**Try it:** Copy out exactly the lines from the first line of the material below through the line containing "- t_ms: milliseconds", and nothing beyond them.

**Given data:**
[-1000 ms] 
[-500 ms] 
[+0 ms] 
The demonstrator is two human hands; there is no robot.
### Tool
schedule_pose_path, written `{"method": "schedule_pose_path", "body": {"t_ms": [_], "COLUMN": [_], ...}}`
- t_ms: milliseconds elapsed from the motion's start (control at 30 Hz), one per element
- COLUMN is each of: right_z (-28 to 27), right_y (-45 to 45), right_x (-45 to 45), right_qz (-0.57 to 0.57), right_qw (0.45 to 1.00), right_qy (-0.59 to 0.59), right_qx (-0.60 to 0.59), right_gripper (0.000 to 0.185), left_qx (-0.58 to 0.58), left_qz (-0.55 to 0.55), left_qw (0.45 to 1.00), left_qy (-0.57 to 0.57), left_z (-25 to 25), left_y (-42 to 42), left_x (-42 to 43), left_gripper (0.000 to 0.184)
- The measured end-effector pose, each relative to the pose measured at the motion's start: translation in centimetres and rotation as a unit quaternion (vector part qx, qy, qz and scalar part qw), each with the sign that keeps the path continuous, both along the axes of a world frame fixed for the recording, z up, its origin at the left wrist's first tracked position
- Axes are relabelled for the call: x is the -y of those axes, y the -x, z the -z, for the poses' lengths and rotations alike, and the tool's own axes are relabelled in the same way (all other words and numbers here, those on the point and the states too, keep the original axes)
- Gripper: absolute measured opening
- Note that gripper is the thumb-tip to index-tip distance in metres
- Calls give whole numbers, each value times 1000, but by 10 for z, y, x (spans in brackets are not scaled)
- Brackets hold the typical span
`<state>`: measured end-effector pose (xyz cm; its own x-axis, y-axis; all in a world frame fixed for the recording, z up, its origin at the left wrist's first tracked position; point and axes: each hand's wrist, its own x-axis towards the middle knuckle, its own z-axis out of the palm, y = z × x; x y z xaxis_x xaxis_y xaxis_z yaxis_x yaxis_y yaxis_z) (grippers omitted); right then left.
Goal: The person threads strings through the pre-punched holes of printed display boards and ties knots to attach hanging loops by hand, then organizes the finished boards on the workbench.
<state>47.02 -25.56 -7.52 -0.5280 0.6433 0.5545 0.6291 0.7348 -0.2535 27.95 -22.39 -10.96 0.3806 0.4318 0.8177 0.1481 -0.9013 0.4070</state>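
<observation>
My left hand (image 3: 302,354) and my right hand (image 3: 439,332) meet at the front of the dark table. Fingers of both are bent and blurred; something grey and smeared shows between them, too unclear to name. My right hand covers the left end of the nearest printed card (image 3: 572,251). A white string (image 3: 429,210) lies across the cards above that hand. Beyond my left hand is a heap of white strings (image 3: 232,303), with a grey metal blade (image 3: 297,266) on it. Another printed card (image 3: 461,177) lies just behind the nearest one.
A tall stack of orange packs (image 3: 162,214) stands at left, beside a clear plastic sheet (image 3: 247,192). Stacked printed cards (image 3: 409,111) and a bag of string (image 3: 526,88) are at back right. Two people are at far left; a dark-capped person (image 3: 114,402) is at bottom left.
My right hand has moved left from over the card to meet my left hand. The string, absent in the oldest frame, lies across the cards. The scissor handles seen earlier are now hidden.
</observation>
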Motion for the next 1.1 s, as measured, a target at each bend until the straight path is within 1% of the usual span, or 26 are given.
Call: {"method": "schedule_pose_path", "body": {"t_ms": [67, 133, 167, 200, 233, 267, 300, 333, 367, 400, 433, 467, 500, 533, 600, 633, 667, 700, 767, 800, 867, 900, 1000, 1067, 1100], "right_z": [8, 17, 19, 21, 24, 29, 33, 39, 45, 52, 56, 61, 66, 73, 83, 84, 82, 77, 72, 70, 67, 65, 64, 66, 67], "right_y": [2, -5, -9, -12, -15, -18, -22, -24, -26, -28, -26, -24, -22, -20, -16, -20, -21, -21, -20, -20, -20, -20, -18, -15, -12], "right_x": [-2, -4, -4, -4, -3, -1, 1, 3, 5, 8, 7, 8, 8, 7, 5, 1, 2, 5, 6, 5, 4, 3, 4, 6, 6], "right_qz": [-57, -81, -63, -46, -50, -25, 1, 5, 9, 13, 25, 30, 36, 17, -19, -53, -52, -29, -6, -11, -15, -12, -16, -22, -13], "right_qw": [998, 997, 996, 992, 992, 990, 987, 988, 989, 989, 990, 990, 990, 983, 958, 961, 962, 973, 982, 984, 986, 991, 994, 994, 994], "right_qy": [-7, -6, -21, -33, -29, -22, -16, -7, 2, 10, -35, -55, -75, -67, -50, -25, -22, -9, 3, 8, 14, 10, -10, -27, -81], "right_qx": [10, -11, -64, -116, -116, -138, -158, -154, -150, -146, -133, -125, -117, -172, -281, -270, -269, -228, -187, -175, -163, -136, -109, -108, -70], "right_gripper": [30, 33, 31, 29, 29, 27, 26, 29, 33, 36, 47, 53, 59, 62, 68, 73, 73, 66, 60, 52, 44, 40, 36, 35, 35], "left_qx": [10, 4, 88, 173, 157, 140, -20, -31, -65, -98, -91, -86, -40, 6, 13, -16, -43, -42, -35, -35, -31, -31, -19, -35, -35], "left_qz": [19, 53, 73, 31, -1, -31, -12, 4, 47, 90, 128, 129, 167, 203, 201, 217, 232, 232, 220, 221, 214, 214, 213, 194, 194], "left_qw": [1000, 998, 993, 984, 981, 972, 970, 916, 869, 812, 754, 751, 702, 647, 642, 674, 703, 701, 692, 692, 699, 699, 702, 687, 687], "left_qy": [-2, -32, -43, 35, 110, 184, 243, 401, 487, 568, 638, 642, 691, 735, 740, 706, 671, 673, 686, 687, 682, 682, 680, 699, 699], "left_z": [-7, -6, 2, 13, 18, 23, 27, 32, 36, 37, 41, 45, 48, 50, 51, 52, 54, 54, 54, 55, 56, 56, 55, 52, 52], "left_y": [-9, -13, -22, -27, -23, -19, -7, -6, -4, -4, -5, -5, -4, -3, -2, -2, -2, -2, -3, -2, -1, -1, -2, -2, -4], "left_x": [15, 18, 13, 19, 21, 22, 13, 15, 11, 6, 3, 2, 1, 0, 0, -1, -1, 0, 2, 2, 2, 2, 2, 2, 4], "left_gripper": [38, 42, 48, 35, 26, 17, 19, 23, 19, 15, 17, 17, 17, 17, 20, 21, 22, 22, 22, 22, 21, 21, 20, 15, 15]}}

**Response:**
[-1000 ms] 
[-500 ms] 
[+0 ms] 
The demonstrator is two human hands; there is no robot.
### Tool
schedule_pose_path, written `{"method": "schedule_pose_path", "body": {"t_ms": [_], "COLUMN": [_], ...}}`
- t_ms: milliseconds elapsed from the motion's start (control at 30 Hz), one per element

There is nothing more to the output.